The Narragansett Bay Commission (NBC), which is responsible for sewer systems in metro Providence and Blackstone Valley, paid $250,000 to a ransomware group after suffering a cyber attack. The group encrypted and crippled systems, demanding ransom to re-enable them.
Small to medium-sized water systems are prime targets for these types of attacks. These utilities are challenged to defend themselves because they have limited budgets and often have no engineers, no cybersecurity personnel and certainly no industrial cybersecurity practitioners. Cybersecurity programs also are expensive and imperfect. What these utilities need is affordable engineering-grade protection from cyber risks.
Engineering-grade protections
Engineering-grade mitigations operate predictably and reliably in the face of even sophisticated cyber attacks. Such protections are essentially “un-hackable.”

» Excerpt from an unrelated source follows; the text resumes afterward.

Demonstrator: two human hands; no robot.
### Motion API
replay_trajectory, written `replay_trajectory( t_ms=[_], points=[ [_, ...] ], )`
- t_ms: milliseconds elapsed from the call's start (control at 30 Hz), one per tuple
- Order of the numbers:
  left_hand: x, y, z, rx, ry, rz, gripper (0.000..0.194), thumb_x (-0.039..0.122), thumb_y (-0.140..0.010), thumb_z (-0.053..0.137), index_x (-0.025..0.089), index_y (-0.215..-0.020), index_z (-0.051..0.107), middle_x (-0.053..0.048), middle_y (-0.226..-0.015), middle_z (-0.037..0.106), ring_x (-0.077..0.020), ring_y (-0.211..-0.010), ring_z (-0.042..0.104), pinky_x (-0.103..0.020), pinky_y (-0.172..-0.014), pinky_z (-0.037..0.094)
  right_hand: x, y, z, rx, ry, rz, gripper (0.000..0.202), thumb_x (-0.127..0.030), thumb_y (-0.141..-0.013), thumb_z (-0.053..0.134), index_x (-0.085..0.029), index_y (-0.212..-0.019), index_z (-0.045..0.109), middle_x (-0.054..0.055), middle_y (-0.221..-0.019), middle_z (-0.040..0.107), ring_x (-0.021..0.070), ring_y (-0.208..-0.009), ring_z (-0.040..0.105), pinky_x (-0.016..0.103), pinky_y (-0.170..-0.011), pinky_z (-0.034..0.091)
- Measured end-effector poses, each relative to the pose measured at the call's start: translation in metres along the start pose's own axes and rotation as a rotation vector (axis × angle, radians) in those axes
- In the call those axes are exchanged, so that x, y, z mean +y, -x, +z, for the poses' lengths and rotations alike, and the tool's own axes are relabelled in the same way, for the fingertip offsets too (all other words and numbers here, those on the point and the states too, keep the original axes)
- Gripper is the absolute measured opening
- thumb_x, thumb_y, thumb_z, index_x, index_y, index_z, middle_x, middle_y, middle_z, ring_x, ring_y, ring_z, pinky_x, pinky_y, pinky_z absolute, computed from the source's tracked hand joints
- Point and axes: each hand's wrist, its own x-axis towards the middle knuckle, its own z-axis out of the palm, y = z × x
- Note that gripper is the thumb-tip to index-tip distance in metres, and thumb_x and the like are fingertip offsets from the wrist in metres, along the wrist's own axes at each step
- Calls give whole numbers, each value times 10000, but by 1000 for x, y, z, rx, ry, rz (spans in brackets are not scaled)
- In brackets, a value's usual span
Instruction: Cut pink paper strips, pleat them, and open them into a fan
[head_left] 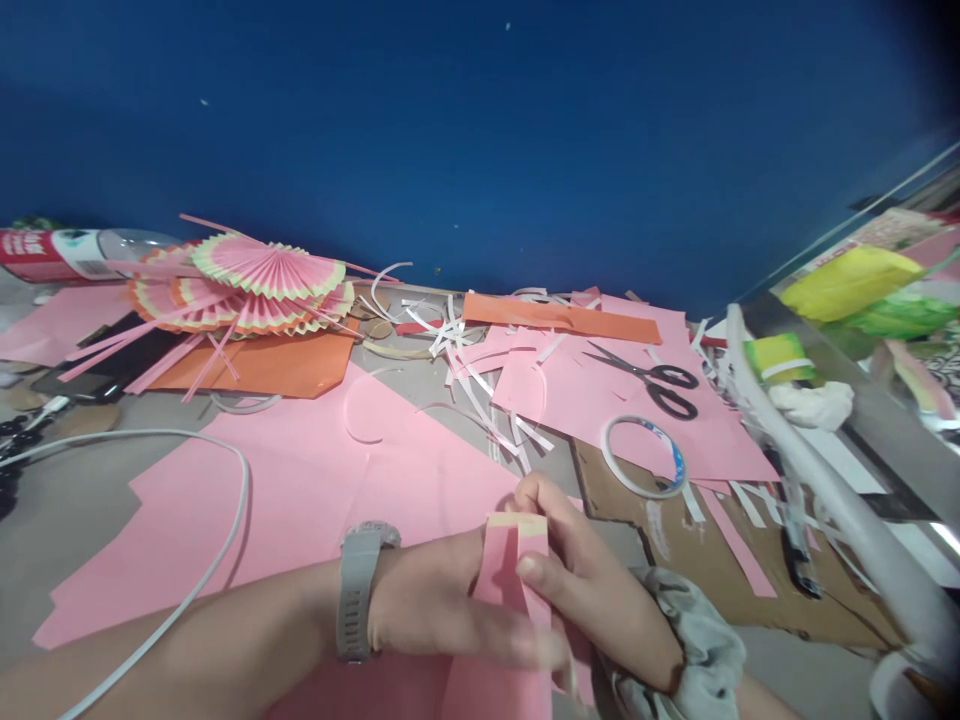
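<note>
A folded pink paper strip (496, 566) with a pale yellow edge stands between my hands at the bottom centre. My left hand (450, 610), with a grey watch on its wrist, reaches across the strip; its fingers are blurred and lie against the paper. My right hand (570, 560) pinches the strip's upper right side between thumb and fingers, with a grey-green scrunchie at the wrist. Large pink paper (300, 480) lies under and left of my hands.
Black-handled scissors (649, 377) lie on pink paper at the right, above a tape roll (643, 457) and brown cardboard (697, 560). Pleated paper fans (266, 265) and a bottle (75, 254) are at the left. A white cable (244, 480) loops over the left forearm.
</note>
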Motion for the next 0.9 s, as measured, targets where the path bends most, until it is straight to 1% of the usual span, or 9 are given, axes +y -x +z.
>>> replay_trajectory(
  t_ms=[67,200,367,467,567,667,733,800,900],
  points=[
    [-4,-2,-4,10,13,-79,266,411,-729,615,155,-711,544,-10,-658,539,-153,-621,570,-323,-694,492,-1,-2,-1,-19,31,-32,377,-569,-780,489,-210,-778,375,-21,-697,397,121,-620,379,237,-556,367],
    [-13,-2,-11,-51,171,-134,296,360,-735,565,149,-541,489,26,-492,436,-140,-494,547,-344,-649,504,-1,0,-5,-34,69,-93,326,-504,-880,333,-204,-764,378,-12,-710,382,129,-635,371,259,-584,350],
    [-11,-2,-14,-130,316,-206,135,200,-626,590,145,-538,504,41,-434,434,-146,-434,535,-333,-562,500,-3,2,-6,-63,132,-39,259,-413,-901,352,-206,-746,358,-15,-716,363,132,-668,375,268,-608,338],
    [-8,-1,-15,-116,380,-275,12,158,-628,533,147,-626,536,33,-476,493,-138,-428,531,-313,-538,492,-6,2,-6,-106,156,9,247,-411,-902,354,-205,-766,362,-15,-729,372,130,-673,373,265,-610,338],
    [-11,0,-16,-156,396,-329,93,215,-655,520,137,-625,560,13,-489,527,-133,-399,524,-297,-490,486,-8,2,-6,-137,190,25,252,-403,-900,358,-202,-747,362,-13,-723,387,129,-664,382,265,-600,339],
    [-12,-1,-15,-131,284,-355,369,436,-757,502,129,-561,558,-15,-487,550,-133,-383,529,-298,-474,491,-9,3,-7,-128,221,8,262,-371,-899,372,-203,-700,337,-22,-692,369,120,-631,372,260,-586,339],
    [-10,-3,-12,-121,174,-343,503,587,-752,483,132,-550,560,-25,-509,575,-137,-414,557,-293,-493,502,-9,4,-8,-130,230,-16,259,-343,-897,380,-204,-686,328,-24,-687,363,119,-634,377,257,-594,346],
    [-5,-4,-8,-120,91,-319,522,624,-734,493,134,-581,585,-22,-542,596,-143,-476,595,-280,-527,509,-9,4,-9,-134,224,-35,230,-326,-895,388,-203,-704,352,-19,-702,380,124,-657,397,257,-611,359],
    [1,-4,-5,-106,61,-306,464,571,-751,523,128,-673,635,-10,-574,608,-153,-556,629,-278,-579,513,-9,4,-11,-142,199,-39,180,-332,-894,393,-203,-769,402,-7,-743,422,133,-693,426,258,-626,372]
  ],
)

The new National Cyber-Informed Engineering Strategy (CIE) gives the example of physical limits. If the pipe connecting a lye reservoir to a finished water supply is only big enough to deliver up to twice the normal amount of the concentrated additive, then a cyber attack that attempts to increase lye concentrations 100-fold will certainly fail. No matter what rate of lye delivery an attacker tries to set, the pipe can only deliver at the maximum rate that its size allows.
A second example of engineering-grade protection is manual operations. If a cyber attack cripples OT computers, but staff can still operate pumps and filters and other infrastructure manually, then the utility can turn off the compromised computers and continue to treat and distribute water. This is less efficient than doing the job automatically — efficiency is the reason to invest in automation in the first place. However, operating infrastructure manually buys the time that incident response teams might need to repair automation systems without risk to the public or to the environment.
Utilities can design drinking water treatment systems so that untreated water cannot bypass treatment. Under this design, no physical path or piping allows untreated water to move through the system without passing through filters and other purification mechanisms.
A facility can use analog electronics on electric pumps to prevent the pumps from starting unless they are already at an almost complete stop. This prevents attacks that issue stop and restart commands only a fraction of a second apart. Such commands risk connecting pumps to the power grid out of phase with the grid, causing torque on the pumps that is powerful enough to damage them.
Staff can carry out regular manual sampling and analysis of treated wastewater to detect incompletely treated water that might be exiting the treatment system, even if a cyber attack has impaired both the treatment system and the automatic sampling systems.
Network engineering from first principles
A new field of network engineering is emerging as part of this CIE analysis to address the need to keep critical infrastructures running as correctly, continuously and efficiently as is practical. For example, while a pipe can be designed with a physical limit to prevent unsafe levels of lye in drinking water, most water utilities still do not want to see sub-optimal amounts of lye in finished water.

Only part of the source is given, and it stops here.